Ulster stalwart Best and former Leinster full-back Rob Kearney are Ireland’s only two-time Grand Slam winners, but a slew of others will join them if Ireland beat England tomorrow. Sexton can secure a fairytale Six Nations farewell by claiming the Grand Slam on his final tournament appearance.

The 37-year-old should also pass Ronan O’Gara’s record Six Nations points haul, with Ireland aiming to complete a Grand Slam in Dublin for the first time — and all on St Patrick’s weekend.

“Johnny has given so much to Ireland,” Best told Standard Sport. “And it hasn’t always been plain sailing for him. When he first took the captaincy, people were questioning his conduct with referees and body language.
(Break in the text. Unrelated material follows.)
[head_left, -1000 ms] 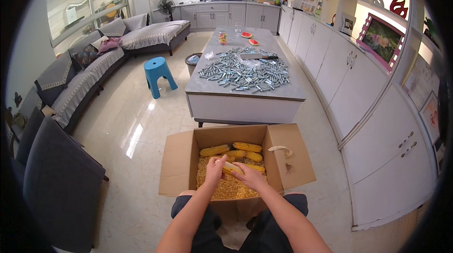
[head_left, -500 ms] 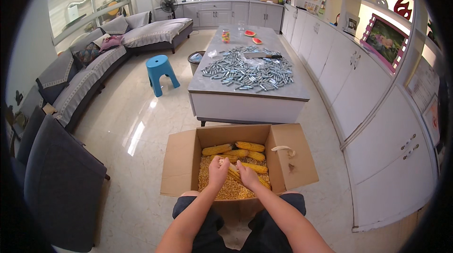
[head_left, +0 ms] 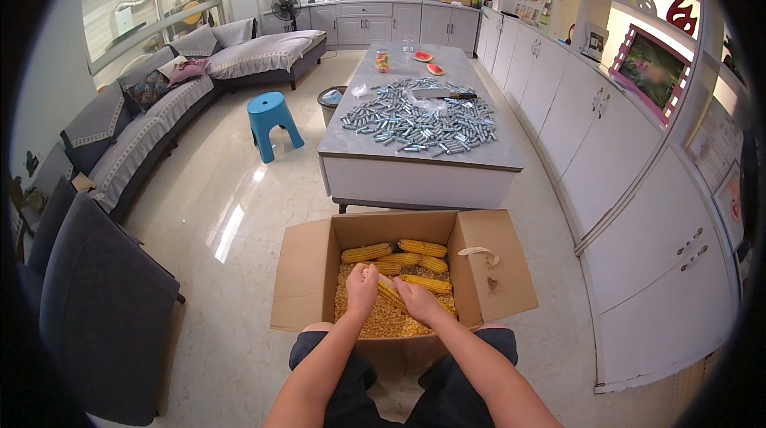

“He’s worked very hard to become the leader that he is, and that’s why he deserves everything he could get on Saturday. What he had to change was just the optics, keeping his composure a little better with referees. He sees the game quicker, better and differently from anyone else.

“Where he’s matured out of sight as a captain and leader is realising that just because you see it straight away doesn’t mean everyone else will, and that the art of it is to bring people with you. And what Andy Farrell has done has been to allow people to be okay to make mistakes.”

Kiwi coach Schmidt turned Ireland’s fortunes on their head in six years at the Ireland helm, with Best hailing the former boss’s enduring impact.

“Joe came in and was trying to change a team,” said Best. “We were a team that was inconsistent, if you gave us downtime, we completely took the foot off the pedal, so he had to drive something to bring consistency.

“The amount of times you see a new coach follow on from an old coach and they decide that they need to completely reinvent the wheel. The biggest mistake coaches make, I think, is they forget to remember what the good things were and build on that, and then change things slightly. But that’s exactly what Faz has done.”